### Exercise details
The answer required is how many lines of the following entries contain the word "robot", with no other words.

### Material for the task
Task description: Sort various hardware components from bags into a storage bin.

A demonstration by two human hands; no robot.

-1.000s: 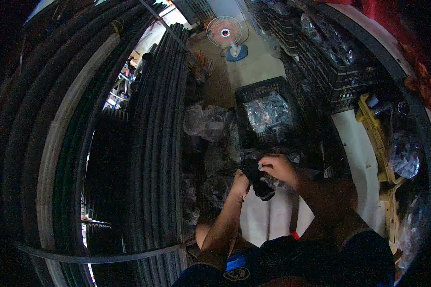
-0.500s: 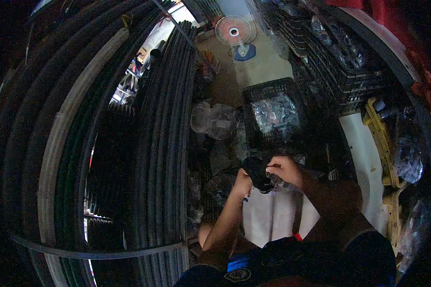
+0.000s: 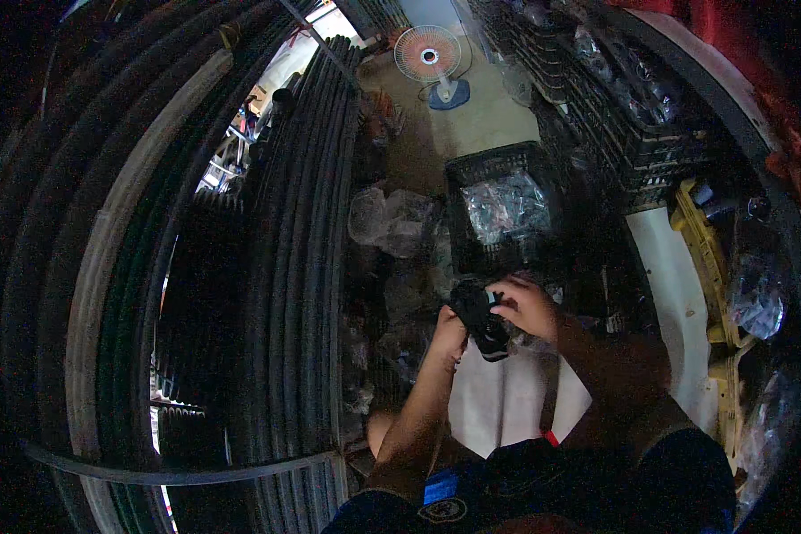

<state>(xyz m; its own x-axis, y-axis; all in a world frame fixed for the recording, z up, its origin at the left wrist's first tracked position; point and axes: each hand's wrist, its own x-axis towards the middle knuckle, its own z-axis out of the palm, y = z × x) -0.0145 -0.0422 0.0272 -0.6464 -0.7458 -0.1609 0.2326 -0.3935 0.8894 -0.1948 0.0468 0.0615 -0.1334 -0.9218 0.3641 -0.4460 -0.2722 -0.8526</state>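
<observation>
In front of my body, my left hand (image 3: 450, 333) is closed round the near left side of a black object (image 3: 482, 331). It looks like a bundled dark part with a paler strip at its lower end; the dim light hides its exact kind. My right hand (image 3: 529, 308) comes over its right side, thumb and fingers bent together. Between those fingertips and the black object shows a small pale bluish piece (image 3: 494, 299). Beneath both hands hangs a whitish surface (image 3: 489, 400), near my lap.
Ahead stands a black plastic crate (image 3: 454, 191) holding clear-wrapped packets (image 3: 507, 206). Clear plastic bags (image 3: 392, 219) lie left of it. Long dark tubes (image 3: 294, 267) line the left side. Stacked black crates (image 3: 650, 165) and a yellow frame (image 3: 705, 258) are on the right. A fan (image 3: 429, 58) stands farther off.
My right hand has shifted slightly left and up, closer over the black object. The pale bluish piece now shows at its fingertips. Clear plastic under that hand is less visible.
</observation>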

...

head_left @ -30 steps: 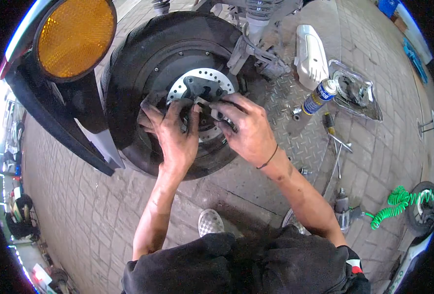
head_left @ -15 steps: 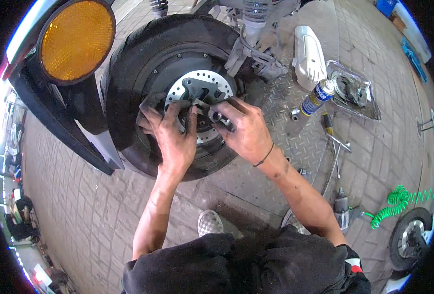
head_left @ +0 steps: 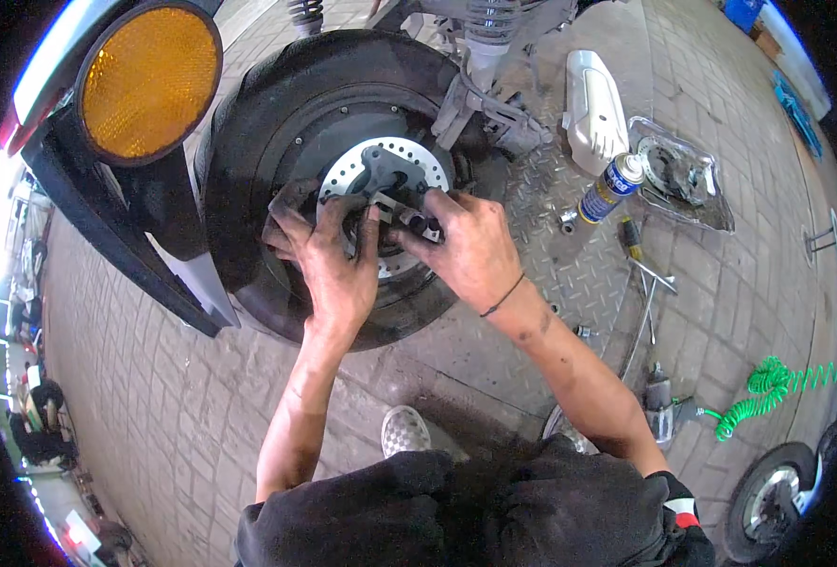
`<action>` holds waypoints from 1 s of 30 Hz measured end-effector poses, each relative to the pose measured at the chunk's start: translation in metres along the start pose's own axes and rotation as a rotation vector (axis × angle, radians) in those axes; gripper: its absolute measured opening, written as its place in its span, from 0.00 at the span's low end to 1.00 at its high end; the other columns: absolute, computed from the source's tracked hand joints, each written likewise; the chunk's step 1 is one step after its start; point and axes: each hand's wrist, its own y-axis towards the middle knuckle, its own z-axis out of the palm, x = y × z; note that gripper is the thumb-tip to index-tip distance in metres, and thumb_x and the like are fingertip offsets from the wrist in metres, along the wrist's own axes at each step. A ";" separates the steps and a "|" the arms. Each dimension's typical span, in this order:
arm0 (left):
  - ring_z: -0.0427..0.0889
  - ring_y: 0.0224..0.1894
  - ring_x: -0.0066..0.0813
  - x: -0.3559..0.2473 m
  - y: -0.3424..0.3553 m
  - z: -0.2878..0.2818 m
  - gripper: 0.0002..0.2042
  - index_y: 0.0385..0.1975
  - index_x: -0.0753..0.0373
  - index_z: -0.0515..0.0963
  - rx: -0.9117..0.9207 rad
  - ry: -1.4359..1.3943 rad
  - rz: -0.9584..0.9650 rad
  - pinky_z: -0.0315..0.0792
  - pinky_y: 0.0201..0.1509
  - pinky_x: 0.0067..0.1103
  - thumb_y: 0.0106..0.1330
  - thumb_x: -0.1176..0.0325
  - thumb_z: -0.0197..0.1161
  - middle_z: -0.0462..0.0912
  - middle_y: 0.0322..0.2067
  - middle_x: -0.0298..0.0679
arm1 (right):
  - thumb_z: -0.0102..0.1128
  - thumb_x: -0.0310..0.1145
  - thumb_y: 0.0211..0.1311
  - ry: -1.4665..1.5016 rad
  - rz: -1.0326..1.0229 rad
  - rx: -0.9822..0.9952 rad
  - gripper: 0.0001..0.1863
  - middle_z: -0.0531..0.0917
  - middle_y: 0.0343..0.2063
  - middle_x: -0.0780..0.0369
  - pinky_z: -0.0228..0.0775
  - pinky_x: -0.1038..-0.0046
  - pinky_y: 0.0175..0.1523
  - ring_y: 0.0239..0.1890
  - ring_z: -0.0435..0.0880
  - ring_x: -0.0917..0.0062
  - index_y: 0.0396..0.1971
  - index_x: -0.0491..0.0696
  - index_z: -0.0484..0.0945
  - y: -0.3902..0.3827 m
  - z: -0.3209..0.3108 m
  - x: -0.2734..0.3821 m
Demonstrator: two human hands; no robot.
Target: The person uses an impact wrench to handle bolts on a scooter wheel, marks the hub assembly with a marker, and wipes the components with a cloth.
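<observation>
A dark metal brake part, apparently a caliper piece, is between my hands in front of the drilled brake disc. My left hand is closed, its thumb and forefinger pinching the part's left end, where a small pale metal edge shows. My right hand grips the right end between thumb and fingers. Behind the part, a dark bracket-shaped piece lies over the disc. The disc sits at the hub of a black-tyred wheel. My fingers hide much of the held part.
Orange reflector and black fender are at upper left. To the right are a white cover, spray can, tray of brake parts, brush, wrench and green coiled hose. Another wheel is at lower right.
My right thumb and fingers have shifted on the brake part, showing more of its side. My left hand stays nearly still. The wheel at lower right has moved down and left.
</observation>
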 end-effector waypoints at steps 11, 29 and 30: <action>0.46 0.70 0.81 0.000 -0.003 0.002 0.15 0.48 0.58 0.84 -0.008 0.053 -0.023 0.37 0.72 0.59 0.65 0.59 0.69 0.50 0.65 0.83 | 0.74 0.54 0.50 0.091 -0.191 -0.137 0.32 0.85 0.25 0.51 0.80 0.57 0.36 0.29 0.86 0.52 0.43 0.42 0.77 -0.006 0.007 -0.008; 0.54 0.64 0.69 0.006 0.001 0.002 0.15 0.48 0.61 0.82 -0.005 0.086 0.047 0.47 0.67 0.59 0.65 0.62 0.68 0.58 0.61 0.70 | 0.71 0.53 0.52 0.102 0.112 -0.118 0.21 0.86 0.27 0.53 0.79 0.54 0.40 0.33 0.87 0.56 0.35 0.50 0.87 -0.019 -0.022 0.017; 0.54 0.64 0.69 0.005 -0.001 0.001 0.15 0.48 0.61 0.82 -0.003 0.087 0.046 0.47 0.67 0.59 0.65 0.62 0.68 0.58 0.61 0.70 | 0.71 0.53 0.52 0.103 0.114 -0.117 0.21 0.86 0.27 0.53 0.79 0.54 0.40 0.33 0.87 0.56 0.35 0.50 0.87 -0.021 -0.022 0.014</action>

### Response
2